» **Exercise goal**
Copy, word for word, each line of the data below from the first through the line containing "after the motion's", and stop there.

Stored entries
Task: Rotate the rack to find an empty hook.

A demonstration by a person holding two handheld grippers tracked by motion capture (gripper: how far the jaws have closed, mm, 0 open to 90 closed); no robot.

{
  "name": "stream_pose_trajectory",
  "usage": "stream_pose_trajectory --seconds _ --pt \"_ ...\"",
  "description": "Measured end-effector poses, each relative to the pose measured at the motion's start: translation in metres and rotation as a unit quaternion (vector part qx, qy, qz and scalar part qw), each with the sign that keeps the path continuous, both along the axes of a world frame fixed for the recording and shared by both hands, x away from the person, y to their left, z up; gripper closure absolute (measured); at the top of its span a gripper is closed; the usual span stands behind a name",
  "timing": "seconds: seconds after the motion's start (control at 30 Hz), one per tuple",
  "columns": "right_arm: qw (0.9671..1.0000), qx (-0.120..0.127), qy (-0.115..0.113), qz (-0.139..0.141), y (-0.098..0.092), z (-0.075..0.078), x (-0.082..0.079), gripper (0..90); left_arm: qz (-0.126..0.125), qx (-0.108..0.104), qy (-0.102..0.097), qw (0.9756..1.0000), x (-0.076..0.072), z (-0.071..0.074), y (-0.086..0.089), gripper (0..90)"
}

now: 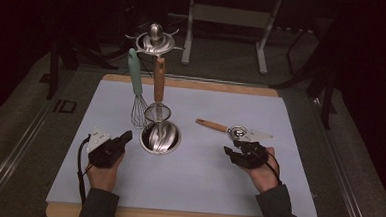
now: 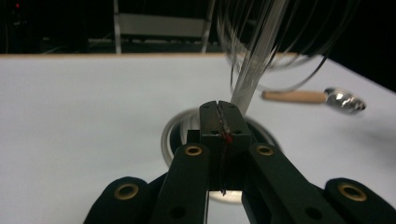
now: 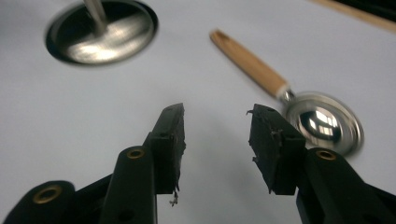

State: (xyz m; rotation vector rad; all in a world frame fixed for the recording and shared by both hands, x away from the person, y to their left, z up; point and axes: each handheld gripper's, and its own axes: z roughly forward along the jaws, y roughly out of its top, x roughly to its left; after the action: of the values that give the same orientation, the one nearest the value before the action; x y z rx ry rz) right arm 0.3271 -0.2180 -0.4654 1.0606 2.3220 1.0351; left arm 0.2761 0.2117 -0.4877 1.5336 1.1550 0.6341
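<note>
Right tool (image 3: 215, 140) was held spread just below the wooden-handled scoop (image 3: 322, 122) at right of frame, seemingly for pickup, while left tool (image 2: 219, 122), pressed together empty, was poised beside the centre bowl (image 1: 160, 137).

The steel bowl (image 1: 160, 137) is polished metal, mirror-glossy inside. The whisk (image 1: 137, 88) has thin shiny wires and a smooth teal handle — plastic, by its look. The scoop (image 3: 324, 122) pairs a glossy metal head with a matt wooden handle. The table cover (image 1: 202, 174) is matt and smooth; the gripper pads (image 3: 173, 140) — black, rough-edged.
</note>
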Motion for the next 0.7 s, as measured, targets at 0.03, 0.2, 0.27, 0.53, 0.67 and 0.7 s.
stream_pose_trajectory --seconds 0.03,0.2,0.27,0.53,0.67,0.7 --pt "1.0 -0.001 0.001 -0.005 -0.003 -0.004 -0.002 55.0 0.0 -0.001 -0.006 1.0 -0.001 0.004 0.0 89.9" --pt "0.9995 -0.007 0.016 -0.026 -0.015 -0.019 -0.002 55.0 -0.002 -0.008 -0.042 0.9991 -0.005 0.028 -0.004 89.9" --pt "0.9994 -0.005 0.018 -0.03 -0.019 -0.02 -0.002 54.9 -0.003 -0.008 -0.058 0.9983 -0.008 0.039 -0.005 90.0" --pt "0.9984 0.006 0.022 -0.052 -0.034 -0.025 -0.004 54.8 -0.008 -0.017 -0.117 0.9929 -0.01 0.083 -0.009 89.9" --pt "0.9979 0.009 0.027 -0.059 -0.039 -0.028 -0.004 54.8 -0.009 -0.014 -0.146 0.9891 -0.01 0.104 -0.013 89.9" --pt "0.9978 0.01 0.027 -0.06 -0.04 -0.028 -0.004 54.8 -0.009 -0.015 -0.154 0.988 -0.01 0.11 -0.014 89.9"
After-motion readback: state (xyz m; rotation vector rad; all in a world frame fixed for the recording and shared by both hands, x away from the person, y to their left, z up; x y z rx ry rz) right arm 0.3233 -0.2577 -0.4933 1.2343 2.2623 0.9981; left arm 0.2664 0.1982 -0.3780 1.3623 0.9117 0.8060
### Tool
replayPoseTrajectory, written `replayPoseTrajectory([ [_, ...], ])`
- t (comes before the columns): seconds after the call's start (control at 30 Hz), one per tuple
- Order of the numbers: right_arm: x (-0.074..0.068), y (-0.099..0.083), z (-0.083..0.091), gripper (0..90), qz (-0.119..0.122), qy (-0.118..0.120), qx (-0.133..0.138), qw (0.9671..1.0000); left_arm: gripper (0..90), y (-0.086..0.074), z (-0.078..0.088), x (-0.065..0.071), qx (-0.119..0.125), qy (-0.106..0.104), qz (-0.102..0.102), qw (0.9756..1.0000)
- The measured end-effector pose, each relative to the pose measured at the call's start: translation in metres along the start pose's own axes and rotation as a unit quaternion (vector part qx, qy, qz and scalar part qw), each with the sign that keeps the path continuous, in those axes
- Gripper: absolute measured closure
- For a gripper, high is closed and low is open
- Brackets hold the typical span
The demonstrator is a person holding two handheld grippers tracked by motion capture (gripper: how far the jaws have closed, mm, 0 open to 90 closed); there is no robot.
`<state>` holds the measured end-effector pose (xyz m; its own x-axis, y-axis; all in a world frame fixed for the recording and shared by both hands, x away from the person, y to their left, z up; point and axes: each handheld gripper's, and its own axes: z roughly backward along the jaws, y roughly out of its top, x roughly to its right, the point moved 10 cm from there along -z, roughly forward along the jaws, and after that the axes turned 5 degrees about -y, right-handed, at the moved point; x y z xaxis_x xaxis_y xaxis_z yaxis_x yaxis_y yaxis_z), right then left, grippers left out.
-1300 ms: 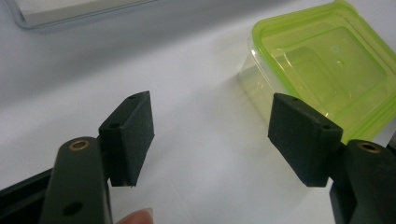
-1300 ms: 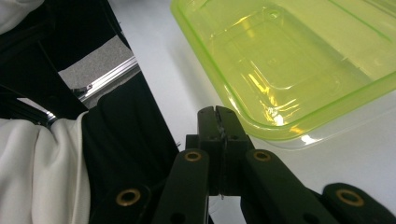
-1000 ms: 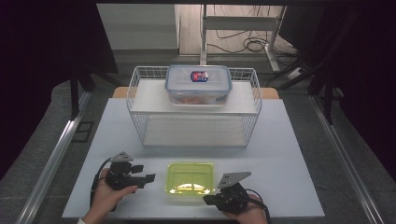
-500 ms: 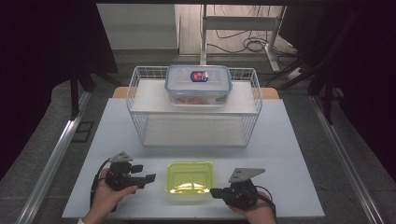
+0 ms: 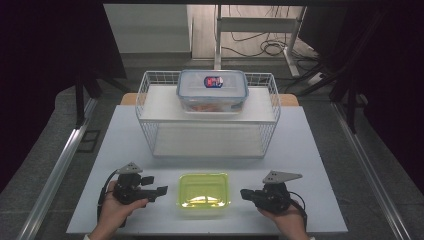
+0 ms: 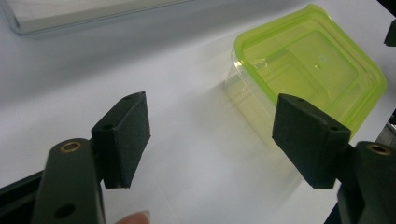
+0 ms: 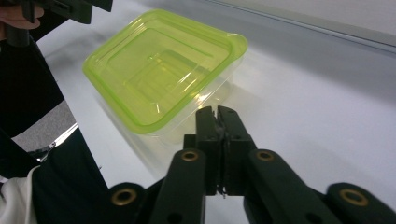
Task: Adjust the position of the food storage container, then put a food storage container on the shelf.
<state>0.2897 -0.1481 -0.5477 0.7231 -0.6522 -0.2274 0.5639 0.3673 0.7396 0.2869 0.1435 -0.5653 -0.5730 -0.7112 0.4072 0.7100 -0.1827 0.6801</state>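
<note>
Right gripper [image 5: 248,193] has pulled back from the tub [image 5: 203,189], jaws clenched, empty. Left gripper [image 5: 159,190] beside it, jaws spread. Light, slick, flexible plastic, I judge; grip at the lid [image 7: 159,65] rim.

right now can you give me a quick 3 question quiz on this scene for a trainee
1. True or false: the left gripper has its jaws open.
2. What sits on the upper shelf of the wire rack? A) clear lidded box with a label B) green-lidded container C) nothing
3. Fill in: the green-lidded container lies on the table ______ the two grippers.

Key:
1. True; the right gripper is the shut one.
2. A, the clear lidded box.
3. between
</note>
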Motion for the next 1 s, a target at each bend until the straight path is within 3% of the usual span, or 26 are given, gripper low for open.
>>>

» **Worked solution**
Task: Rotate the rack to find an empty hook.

A demonstration by a person holding two handheld grippers tracked by motion capture (gripper: how far the jaws have closed, mm, 0 open to 90 closed); no robot.

{
  "name": "stream_pose_trajectory",
  "usage": "stream_pose_trajectory --seconds _ --pt \"_ ...\"",
  "description": "Measured end-effector poses, each relative to the pose measured at the motion's start: translation in metres and rotation as a unit quaternion (vector part qx, qy, qz and scalar part qw), each with the sign that keeps the path continuous, both along the axes of a world frame fixed for the recording and shared by both hands, x away from the person, y to their left, z up; gripper closure absolute (measured); at the top of its span a gripper is closed; the usual span stands behind a name",
  "timing": "seconds: seconds after the motion's start (control at 30 Hz), one per tuple",

That completes the answer to the exercise.